> [Problem requirements]
Go through the lines below. Copy those with "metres".

> [Data provided]
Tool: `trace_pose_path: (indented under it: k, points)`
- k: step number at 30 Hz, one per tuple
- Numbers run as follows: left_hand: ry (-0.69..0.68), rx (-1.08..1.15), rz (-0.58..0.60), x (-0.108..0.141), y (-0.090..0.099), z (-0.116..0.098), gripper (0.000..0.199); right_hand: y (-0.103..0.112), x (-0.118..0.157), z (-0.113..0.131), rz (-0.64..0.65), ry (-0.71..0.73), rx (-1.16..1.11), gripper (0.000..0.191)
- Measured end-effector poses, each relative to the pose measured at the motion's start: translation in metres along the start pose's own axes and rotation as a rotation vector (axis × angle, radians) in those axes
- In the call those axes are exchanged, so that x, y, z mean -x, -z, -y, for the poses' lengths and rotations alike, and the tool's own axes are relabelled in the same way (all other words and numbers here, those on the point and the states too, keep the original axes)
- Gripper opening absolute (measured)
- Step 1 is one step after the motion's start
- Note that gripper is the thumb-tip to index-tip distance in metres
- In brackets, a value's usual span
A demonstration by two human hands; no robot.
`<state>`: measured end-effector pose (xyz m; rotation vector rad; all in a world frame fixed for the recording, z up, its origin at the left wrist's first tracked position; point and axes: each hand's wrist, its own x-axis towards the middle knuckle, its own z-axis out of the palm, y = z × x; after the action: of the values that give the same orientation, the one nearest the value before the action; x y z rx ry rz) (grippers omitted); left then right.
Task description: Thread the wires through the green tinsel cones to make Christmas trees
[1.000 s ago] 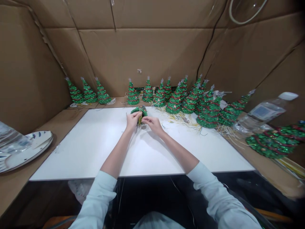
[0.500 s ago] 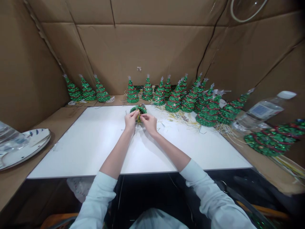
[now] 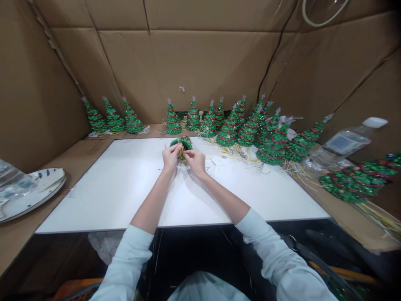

> [Answer box]
- Measured end-effector poses, each relative to the pose measured at the motion's start: translation in metres along the start pose's own axes and rotation as a rotation vector (axis × angle, radians) in those axes
- Note that gripper is the thumb-tip to index-tip distance in metres

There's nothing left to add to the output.